▸ **WORK ITEM**
Retype the line where "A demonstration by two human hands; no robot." appears and each line that follows it down to the last line of the records below. Leave the pictures out.

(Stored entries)
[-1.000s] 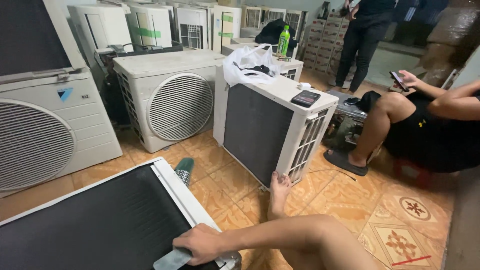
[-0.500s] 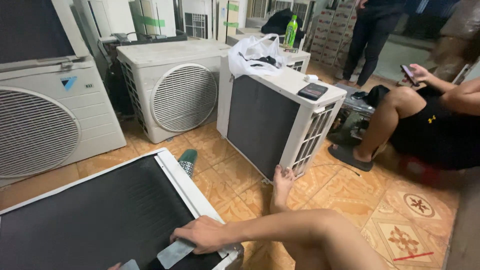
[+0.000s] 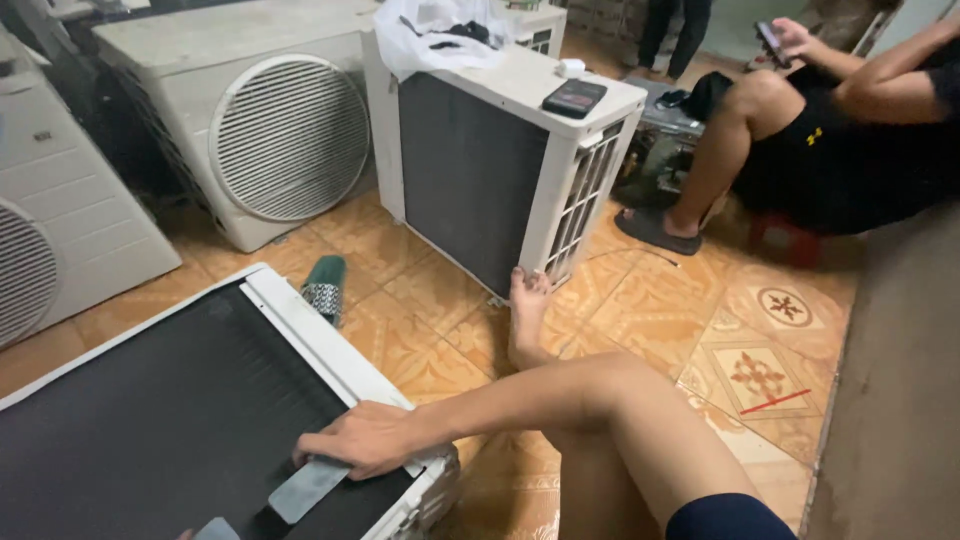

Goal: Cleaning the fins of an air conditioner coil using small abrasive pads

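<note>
An air-conditioner outdoor unit [image 3: 300, 330] lies flat on the floor in front of me, its black finned coil facing up inside a white frame. My right hand [image 3: 365, 440] rests on the coil near the unit's lower right corner, fingers closed over a flat grey tool [image 3: 308, 487] that lies on the fins. A second grey piece [image 3: 215, 530] shows at the bottom edge. Only a sliver of my left hand [image 3: 184, 535] pokes in beside it, too little to tell its state.
My bare leg and foot [image 3: 527, 305] stretch toward an upright white unit [image 3: 590, 180] with a dark device [image 3: 573, 97] and a white bag [image 3: 440, 30] on top. A green sandal [image 3: 325, 285] lies on the tiles. More fan units [image 3: 290, 135] stand behind. A seated person [image 3: 840, 150] holds a phone at right.
The view has tipped down and moved closer to the units. My right hand stays on the grey tool at the flat unit's corner, shifted only slightly.
</note>
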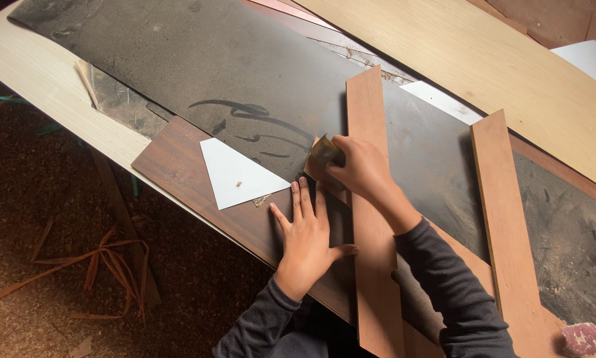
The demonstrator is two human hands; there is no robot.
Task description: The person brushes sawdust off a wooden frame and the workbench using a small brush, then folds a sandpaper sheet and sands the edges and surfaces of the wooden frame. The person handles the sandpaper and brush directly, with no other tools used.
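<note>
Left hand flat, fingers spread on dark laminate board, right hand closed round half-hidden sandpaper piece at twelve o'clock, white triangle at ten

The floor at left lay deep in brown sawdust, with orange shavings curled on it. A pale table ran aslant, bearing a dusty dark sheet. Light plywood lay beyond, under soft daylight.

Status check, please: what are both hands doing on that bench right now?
Left hand flat on dark laminate sheet. Right hand grips folded sandpaper beside long wood strip. White triangle nearby, not blocking.
</note>
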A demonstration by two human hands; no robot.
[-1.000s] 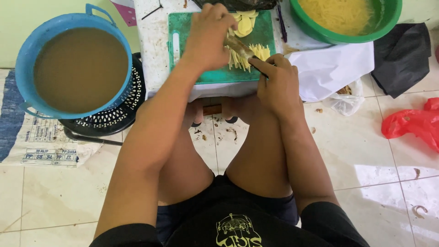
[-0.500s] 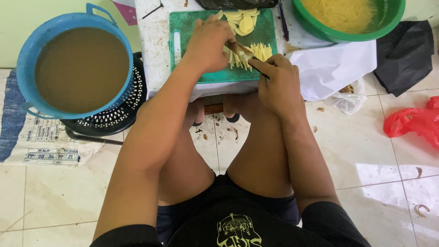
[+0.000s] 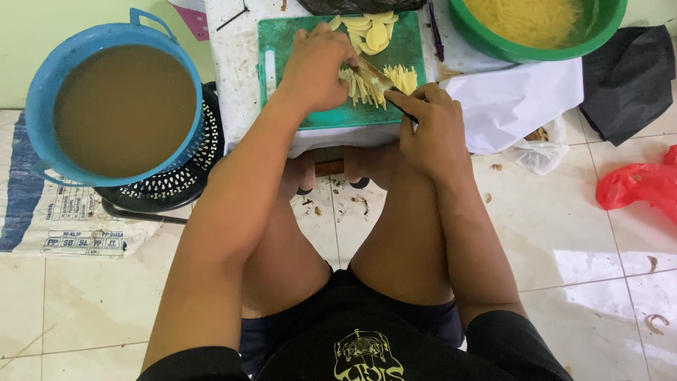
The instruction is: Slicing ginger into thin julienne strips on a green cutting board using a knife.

▸ **EXPECTED OUTPUT**
A demonstration by two human hands; no robot.
[-1.000s] 
[-0.500s] 
[+0.000s] 
The instruction is: Slicing ginger into thin julienne strips on a green cutting board using a knife.

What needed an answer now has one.